In common with the rest of the sector, the business is not yet reporting its asset base, although it points out that because it is not targeting high-net worth clients, it views user volume as a better measure of its success than total funds.    

‘We are not currently releasing AUM,’ says Theo. ‘The genuine truth is that it as a business, we are not really focused on it as a metric of our success. Being digital, the number of clients is a much more important to us, and our revenue growth projection is linked to the average held within each [account].’ The company is not yet releasing client numbers either, however.


The tangible evidence of its success which the company is prepared to publicise is the one year risk-rated performance, which Pearce attributes to some astute asset allocation calls by her team, either over-ruled or emphasising some of the quant turning points anticipated by her black box.

A Brooks Macdonald alumni who joined the business via its 2012 acquisition of Spearpoint, she says the a-ha moment which led her to a tech challenger was helping put together the company’s first offshore model portfolios, and the dawning realisation that the expensive sales people in sharp suits were contributing more in costs than revenues.

The balanced – or ‘Confident’ - portfolio returned 18.2% over the year to mid-February versus an ARC average of 17.08%, while the upper end of the risk spectrum offered particularly strong relative returns, with the Adventurous portfolio returning 28.5% versus 23.4%.    

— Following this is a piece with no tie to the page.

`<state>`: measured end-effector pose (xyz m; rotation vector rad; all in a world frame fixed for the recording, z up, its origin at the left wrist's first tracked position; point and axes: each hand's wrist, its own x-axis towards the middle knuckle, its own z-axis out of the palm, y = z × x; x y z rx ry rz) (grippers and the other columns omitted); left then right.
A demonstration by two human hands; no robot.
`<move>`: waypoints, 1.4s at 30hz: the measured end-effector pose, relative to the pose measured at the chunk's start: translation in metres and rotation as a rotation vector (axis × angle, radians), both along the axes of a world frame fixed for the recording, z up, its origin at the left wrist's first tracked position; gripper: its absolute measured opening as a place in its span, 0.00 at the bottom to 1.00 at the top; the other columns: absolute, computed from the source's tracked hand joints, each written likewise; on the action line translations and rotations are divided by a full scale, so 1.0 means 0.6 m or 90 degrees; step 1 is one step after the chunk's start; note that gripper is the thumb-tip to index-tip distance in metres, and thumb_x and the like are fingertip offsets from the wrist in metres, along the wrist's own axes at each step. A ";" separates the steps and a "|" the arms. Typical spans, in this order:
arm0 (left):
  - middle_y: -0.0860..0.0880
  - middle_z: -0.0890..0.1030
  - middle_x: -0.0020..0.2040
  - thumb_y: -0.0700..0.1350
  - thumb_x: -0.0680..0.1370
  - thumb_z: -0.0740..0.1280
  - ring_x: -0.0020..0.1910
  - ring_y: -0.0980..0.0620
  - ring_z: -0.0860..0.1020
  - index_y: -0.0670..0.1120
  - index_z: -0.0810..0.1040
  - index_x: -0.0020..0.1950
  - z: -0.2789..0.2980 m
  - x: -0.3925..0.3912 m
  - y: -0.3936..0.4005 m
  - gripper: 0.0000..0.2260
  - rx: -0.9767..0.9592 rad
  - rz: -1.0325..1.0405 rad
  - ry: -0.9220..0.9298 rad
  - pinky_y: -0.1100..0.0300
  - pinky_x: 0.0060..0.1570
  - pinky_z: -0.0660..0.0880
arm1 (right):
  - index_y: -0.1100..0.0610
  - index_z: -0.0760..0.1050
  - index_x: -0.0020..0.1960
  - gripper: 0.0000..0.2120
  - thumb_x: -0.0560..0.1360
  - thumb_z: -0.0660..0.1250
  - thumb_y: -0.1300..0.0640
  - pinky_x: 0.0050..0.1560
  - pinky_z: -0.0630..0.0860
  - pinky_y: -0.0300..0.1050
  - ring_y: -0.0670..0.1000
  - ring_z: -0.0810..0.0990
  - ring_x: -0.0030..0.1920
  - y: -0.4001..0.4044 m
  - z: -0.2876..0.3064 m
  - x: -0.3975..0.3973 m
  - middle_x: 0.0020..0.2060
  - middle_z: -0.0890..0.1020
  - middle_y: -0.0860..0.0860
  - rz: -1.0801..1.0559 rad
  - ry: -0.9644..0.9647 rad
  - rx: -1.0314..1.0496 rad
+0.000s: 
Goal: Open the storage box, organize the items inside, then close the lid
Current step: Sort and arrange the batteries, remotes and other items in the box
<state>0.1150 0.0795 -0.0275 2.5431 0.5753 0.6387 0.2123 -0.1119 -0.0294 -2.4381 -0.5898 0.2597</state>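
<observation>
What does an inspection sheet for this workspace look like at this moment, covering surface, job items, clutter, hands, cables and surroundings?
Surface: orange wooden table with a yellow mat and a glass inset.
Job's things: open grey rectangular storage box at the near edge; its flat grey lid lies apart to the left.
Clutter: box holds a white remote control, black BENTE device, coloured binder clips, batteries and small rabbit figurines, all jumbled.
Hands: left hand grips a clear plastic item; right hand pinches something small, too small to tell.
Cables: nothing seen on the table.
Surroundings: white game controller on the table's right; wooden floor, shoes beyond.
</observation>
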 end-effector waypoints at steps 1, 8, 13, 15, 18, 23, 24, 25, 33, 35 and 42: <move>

‘On the news that we were in leaving the European Union, we immediately noted the drastically increased liquidity risk to UK property funds, so overrode the algorithms recommendation and sold down all holdings immediately,’ says Pearce. ‘Operating a mass market service means that liquidity always needs to be at the front of our minds.

Markets in numerous countries have had a phenomenal run, aided by loose monetary policy which has sent [Price to earnings] soaring. Currently weightings across all five of our investment styles are skewed away from more expensive markets in favour of cash equivalent funds.’